Task to complete:
Filter the entries, keeping every line with the string "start".

Data excerpts
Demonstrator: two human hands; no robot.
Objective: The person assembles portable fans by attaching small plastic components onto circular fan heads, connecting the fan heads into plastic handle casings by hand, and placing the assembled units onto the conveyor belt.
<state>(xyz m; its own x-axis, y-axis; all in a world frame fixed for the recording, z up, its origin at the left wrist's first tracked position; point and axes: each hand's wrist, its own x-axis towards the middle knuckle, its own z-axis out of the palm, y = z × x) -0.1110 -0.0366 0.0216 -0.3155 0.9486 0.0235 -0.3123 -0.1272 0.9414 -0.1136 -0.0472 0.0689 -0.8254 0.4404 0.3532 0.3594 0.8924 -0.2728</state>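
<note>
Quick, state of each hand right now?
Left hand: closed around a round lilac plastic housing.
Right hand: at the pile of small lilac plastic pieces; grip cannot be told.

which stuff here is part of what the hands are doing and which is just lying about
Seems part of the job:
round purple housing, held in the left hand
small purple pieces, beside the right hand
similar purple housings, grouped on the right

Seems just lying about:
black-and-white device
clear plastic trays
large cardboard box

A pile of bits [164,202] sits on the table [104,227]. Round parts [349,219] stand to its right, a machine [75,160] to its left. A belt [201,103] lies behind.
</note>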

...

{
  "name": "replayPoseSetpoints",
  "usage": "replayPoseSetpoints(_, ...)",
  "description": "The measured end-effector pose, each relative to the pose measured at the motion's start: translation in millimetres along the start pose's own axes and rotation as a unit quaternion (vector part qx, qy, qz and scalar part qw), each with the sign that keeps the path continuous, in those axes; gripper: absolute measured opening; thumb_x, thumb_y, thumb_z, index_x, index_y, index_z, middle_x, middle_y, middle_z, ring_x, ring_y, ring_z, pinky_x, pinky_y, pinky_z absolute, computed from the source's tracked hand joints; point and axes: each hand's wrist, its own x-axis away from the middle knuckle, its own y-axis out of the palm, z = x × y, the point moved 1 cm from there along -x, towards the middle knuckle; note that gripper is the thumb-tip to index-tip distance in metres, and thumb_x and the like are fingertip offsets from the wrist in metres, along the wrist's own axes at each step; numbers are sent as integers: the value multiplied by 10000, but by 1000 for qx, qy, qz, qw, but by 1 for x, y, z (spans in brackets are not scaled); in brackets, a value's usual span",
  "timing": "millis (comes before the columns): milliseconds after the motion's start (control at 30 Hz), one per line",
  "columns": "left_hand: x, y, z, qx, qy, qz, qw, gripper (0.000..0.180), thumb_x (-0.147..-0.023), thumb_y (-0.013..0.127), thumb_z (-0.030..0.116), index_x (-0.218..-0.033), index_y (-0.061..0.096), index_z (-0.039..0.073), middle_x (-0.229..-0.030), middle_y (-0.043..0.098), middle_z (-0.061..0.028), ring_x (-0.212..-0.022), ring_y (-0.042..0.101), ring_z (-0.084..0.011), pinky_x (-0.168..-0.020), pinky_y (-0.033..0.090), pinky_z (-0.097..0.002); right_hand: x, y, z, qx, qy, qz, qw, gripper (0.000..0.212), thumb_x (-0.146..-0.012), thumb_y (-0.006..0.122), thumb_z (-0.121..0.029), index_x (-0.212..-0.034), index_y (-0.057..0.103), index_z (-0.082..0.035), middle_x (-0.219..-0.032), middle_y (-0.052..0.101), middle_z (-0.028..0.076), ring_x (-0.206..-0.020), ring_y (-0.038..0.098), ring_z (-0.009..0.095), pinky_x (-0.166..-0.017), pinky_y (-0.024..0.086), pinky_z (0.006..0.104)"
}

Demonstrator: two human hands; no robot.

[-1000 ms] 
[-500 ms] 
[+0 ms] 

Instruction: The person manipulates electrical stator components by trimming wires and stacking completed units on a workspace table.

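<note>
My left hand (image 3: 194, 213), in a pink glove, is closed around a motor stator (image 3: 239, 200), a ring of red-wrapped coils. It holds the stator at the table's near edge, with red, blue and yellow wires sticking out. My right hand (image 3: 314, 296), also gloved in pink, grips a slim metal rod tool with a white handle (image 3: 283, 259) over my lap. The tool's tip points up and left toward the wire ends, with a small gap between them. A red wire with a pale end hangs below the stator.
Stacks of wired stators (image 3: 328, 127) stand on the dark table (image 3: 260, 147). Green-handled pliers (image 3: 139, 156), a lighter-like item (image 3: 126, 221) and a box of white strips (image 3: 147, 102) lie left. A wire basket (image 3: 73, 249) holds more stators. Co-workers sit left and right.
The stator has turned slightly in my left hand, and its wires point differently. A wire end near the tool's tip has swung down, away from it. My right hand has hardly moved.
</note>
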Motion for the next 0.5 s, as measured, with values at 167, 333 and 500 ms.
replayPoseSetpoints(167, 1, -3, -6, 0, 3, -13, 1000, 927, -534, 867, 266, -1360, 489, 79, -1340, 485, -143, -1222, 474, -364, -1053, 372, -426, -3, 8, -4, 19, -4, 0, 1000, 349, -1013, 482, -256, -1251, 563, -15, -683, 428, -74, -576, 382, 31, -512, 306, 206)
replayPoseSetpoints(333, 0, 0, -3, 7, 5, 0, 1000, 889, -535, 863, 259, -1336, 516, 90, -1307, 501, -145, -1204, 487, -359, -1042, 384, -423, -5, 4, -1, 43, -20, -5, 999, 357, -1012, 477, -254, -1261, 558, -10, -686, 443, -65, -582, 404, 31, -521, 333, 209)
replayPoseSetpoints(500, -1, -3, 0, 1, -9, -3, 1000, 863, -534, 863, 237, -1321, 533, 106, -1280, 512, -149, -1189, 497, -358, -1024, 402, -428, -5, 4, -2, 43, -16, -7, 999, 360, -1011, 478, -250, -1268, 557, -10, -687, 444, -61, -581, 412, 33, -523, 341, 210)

The answer:
  "description": "The measured end-effector pose, each relative to the pose measured at the motion's start: translation in millimetres along the start pose's own axes and rotation as a unit quaternion (vector part qx, qy, qz and scalar part qw), each with the sign that keeps the path continuous, in those axes; gripper: absolute measured opening; thumb_x, thumb_y, thumb_z, index_x, index_y, index_z, middle_x, middle_y, middle_z, ring_x, ring_y, ring_z, pinky_x, pinky_y, pinky_z absolute, computed from the source's tracked hand joints; point and axes: each hand's wrist, its own x-axis away from the middle knuckle, its own y-axis out of the palm, z = x × y, the point moved 1 cm from there along -x, towards the middle knuckle; note that gripper is the thumb-tip to index-tip distance in metres, and thumb_x and the like are fingertip offsets from the wrist in metres, along the wrist's own axes at each step; numbers are sent as integers: the value multiplied by 10000, but by 1000 for qx, qy, qz, qw, but by 1 for x, y, z (spans in brackets are not scaled); in brackets, a value's usual span",
  "timing": "millis (comes before the columns): milliseconds after the motion's start (control at 30 Hz), one per line",

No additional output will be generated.